* _Exercise_:
A full and exact copy of the listing that follows is needed.

* _Data_:

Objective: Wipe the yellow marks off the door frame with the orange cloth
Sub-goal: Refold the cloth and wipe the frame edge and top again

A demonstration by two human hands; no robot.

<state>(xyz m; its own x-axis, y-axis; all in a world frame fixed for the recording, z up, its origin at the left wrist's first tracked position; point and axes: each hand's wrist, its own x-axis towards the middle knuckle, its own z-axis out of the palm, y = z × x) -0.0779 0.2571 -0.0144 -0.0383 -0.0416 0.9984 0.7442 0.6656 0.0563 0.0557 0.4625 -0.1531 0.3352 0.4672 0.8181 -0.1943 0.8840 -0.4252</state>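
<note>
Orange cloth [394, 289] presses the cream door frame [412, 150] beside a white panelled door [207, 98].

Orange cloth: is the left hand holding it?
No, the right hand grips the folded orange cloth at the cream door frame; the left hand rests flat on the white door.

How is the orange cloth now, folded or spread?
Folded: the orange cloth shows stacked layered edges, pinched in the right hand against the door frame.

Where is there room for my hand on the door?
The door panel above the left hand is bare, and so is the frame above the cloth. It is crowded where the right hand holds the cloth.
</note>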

* _Solution to the exercise_:
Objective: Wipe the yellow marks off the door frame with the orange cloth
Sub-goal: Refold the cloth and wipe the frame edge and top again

A demonstration by two human hands; no robot.

<state>(xyz m; its own x-axis, y-axis; all in a world frame fixed for the recording, z up, its origin at the left wrist's first tracked position; point and axes: each hand's wrist, its own x-axis towards the middle knuckle, its own z-axis out of the palm, y = z × x) -0.0779 0.2571 -0.0144 -0.0383 -0.0416 0.9984 0.7442 0.6656 0.0563 0.0557 0.4625 -0.1531 0.3352 0.4672 0.8181 -0.1943 0.8840 -0.4252</state>
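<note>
Orange cloth [394, 289] presses the cream door frame [412, 150] beside a white panelled door [207, 98].

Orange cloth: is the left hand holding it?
No, the right hand grips the folded orange cloth at the cream door frame; the left hand rests flat on the white door.

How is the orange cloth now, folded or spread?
Folded: the orange cloth shows stacked layered edges, pinched in the right hand against the door frame.

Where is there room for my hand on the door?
The door panel above the left hand is bare, and so is the frame above the cloth. It is crowded where the right hand holds the cloth.
</note>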

Nothing remains open in this exercise.